Give back only the lines in the records below from the one with "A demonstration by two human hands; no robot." to the one with "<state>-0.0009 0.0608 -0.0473", both inclusive, word for word.

:: Input for this task ::

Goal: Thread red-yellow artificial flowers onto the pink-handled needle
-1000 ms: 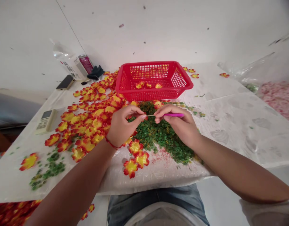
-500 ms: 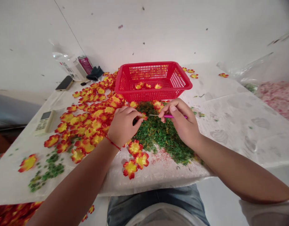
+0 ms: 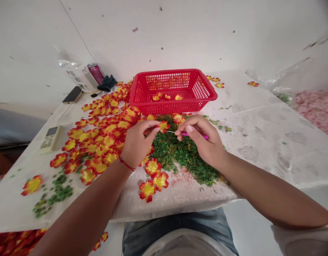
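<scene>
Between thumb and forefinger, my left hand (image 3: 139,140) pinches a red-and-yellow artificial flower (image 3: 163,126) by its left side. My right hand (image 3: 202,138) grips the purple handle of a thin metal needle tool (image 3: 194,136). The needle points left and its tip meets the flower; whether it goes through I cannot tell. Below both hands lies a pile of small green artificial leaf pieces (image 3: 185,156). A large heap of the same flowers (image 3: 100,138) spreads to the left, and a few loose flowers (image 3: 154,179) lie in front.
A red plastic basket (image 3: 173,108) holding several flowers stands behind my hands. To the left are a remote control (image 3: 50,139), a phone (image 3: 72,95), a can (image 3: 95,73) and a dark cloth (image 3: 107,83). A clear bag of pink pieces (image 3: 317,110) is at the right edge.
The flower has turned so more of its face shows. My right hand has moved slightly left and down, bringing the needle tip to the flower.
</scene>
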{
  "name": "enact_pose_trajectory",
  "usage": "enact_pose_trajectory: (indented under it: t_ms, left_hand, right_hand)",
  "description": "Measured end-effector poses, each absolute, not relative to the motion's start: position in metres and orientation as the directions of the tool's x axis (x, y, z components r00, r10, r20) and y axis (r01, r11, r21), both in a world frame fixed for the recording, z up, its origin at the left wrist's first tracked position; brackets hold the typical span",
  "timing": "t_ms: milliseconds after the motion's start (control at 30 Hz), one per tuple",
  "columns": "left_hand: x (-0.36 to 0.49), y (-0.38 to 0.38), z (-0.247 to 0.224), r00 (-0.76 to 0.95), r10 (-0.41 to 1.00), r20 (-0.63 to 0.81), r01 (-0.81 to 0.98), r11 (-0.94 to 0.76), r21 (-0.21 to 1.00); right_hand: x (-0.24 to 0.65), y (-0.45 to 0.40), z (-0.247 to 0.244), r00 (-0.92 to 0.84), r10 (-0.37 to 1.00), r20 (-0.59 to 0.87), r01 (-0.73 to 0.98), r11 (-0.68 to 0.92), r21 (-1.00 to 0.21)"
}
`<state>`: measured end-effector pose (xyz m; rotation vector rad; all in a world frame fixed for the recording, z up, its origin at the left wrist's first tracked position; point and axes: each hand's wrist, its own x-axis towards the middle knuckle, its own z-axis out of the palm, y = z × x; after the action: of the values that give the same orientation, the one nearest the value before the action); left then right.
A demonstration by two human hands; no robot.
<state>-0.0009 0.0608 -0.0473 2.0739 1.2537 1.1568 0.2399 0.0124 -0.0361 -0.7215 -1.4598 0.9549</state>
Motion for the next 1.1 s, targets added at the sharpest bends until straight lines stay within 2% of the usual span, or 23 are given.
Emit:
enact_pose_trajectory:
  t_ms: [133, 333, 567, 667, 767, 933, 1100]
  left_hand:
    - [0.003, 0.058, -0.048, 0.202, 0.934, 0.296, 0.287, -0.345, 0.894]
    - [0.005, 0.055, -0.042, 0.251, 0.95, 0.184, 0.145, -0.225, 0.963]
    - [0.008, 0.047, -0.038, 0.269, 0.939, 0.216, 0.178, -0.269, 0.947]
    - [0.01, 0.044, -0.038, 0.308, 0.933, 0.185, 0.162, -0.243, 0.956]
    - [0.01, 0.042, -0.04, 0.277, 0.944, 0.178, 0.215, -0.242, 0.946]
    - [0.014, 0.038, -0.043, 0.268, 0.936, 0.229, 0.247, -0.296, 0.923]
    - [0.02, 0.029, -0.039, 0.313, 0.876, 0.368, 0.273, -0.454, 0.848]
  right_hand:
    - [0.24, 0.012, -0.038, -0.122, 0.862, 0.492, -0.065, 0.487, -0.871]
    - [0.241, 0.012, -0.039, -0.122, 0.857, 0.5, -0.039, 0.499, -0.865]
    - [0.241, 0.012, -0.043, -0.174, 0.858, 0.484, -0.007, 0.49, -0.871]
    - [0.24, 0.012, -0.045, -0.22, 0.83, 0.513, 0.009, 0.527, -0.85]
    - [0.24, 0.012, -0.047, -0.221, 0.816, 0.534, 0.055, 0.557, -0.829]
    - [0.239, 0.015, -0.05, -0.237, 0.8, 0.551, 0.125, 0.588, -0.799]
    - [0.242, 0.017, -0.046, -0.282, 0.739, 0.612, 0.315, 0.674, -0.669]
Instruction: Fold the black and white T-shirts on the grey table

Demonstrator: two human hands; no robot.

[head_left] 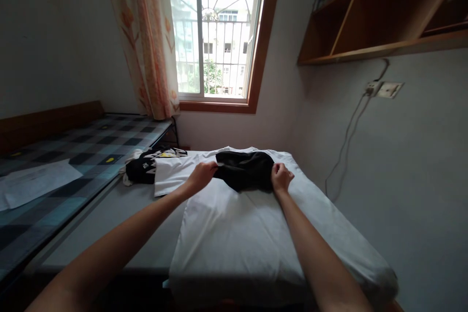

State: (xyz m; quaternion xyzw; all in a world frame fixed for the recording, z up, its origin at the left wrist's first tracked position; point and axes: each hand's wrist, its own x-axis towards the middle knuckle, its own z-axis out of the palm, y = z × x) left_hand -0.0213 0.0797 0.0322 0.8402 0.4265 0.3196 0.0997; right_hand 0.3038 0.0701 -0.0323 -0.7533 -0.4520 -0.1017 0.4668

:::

- Output:
A demonstration by two human hands; no robot.
<state>-0.0009 0.0608 -0.0473 2.0739 1.2537 1.1568 0.2399 0.0124 -0.0361 -0.7215 -1.4598 0.9549</state>

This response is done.